Damıtma işlemi ile, işleme tâbi olan arındırılır ve özü imbiklerden yeni bir kaba akıtılır/aktarılır. Süreç içerisinde çıkan posa ise çöp olur.

Simya ilminde Damıtma işleminin özel bir yeri vardır ve dönüşüm süreçlerinde kullanılır. Damıtma işlemi ile, işleme tâbi olan arındırılır ve özü imbiklerden yeni bir kaba akıtılır/aktarılır. Süreç içerisinde çıkan posa ise çöp olur.

Damıtma işlemini pek tabii maddi bir süreç olarak da düşünebiliriz. Keza bu da Hakikat’in mertebelerinden birisidir (en aşağı olanı) ve Damıtma işlemi maddesel düzlemde de uygulanabilir.

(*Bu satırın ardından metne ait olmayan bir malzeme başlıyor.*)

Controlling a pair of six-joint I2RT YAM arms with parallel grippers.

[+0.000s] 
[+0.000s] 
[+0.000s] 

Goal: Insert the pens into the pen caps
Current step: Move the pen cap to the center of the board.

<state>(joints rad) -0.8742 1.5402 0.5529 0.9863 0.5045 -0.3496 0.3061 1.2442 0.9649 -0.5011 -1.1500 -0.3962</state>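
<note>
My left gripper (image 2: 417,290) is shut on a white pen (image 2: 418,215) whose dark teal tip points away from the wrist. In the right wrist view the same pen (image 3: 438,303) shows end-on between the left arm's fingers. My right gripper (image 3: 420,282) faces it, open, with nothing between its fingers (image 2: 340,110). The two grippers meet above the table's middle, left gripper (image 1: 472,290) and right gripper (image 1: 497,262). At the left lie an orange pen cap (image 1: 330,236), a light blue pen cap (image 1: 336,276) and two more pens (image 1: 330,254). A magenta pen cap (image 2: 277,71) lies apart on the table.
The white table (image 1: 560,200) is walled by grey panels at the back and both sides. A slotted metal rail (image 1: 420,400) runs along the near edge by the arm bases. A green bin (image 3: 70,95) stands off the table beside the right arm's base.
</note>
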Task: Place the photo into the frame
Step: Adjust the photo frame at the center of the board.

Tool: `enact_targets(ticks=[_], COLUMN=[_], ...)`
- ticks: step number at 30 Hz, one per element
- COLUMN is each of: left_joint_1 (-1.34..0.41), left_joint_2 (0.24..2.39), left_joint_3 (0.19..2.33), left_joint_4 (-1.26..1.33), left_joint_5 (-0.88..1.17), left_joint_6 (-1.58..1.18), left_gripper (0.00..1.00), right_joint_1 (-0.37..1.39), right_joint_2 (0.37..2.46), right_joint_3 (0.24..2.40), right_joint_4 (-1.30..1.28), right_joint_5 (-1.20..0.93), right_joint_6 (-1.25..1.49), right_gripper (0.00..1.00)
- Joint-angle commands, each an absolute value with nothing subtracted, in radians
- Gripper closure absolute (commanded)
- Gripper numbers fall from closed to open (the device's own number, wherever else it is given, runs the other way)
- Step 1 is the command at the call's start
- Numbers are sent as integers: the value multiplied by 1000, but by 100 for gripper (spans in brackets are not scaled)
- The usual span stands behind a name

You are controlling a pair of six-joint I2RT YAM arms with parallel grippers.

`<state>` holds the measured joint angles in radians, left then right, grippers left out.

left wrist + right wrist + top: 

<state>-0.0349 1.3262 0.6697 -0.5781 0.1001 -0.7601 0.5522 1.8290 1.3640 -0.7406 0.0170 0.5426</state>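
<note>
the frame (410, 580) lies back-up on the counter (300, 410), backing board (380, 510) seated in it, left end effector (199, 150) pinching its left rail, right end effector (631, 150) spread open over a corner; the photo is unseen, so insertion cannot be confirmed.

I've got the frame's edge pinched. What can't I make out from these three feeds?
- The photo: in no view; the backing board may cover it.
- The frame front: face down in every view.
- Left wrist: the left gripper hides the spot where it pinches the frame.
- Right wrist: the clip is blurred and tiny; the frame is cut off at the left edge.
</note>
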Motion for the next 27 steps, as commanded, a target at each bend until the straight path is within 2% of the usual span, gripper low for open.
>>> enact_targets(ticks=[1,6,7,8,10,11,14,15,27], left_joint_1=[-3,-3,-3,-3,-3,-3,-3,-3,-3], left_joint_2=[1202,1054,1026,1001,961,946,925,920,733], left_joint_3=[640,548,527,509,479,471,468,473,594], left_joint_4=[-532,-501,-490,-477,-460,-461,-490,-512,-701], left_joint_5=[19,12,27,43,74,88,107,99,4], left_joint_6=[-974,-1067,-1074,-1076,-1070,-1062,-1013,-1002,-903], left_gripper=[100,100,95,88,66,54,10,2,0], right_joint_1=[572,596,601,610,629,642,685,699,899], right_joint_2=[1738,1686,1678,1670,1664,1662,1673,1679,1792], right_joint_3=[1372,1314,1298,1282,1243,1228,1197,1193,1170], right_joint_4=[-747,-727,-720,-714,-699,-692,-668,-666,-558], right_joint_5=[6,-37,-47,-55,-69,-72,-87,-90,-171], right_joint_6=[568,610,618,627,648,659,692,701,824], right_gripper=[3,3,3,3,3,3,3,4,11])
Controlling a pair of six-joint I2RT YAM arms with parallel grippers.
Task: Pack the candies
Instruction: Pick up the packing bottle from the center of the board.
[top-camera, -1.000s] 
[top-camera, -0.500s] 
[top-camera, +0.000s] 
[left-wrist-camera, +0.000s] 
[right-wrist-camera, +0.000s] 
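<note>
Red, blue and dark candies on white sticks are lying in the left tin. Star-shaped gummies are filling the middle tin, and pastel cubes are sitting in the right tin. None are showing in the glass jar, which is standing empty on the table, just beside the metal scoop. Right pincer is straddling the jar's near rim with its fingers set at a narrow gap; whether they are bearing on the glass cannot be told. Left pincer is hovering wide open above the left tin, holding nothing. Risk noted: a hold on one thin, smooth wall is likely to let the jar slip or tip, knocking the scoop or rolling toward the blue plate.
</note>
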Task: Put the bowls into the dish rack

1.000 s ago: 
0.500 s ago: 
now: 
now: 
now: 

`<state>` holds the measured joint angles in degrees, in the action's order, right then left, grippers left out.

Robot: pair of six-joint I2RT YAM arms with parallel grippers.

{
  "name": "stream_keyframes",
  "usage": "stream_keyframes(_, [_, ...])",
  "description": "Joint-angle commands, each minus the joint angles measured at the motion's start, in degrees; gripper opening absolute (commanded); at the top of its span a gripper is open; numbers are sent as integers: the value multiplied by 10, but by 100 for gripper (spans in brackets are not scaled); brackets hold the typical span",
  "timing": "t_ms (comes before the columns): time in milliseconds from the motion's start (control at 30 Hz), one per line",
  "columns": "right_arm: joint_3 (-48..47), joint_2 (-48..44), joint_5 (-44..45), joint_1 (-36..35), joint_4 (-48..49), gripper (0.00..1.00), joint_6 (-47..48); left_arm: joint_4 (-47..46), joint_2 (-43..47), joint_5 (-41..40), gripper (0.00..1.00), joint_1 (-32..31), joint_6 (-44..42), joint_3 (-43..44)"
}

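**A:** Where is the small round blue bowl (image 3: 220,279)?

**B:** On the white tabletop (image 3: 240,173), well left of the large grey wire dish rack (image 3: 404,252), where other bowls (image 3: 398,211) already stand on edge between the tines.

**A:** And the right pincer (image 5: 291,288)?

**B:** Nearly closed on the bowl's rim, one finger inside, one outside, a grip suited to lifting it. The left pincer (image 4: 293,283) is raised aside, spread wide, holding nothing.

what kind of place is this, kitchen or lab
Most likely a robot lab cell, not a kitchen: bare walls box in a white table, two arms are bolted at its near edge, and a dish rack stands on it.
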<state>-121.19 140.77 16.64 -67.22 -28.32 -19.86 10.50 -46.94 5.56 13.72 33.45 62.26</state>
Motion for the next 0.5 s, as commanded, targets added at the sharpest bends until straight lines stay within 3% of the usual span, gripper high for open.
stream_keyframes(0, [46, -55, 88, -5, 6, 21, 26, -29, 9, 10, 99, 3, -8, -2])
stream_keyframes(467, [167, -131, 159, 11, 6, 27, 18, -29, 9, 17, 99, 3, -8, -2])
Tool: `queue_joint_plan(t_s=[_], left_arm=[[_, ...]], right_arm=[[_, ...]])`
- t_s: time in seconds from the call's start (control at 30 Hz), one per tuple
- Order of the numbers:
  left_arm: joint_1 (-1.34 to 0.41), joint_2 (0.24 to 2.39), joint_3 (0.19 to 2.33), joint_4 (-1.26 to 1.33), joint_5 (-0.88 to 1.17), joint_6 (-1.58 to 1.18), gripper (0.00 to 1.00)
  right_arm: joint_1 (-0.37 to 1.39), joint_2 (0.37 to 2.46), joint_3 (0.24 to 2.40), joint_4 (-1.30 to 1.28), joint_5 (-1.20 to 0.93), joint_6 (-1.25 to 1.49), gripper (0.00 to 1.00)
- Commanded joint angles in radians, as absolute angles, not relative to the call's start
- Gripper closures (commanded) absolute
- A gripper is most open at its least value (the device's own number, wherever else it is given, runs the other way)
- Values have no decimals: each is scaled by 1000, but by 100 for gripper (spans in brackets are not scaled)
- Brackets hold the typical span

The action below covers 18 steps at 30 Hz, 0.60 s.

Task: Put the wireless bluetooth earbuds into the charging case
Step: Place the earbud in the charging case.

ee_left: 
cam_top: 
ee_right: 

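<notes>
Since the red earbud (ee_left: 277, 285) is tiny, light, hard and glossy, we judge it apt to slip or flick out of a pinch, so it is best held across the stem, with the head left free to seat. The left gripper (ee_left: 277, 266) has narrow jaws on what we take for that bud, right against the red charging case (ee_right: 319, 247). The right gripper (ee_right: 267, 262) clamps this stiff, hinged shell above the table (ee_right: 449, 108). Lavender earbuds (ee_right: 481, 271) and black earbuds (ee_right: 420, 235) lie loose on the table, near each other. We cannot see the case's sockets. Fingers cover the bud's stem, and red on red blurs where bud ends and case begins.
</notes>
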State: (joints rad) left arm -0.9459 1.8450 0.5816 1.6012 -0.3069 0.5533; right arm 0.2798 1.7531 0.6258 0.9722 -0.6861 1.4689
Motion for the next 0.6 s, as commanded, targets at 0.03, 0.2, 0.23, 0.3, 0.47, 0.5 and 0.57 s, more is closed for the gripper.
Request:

Biz ise Damıtma işlemini, bir metafor olarak düşünüp, İnsan Zihni ile ilişkisini inceleyeceğiz.

Damıtma işleminin İnsan Zihnindeki karşılığı şu şekildedir:

İnsanlar olarak, zihnimize sürekli bir veri akışı vardır. Duygularımız ile algıladığımız şekiller, renkler, titreşim, sıcaklık vb. veri bütünü, sürekli bir şekilde zihnimize akar. Duyularımız ve onlar aracılığıyla algıladığımız veri, yani yersel bilgi, Simyada Toprak elementi ile sembolize edilir. (Bu sembollerin pek çok yorumlanış biçimi olsa da biz burada Bilgi Felsefesi – Bilginin Oluşumu çerçevesinde inceleyeceğiz.) İlk yapılması gereken, Toprağın izole bir ortama alınmasıdır. Yani verilerin işlenmesi için özel bir “kap” içerisine alınması gerekir. Böylece dış etkenlerden ayrıştırılır ve işlenebilir bir ortama alınır.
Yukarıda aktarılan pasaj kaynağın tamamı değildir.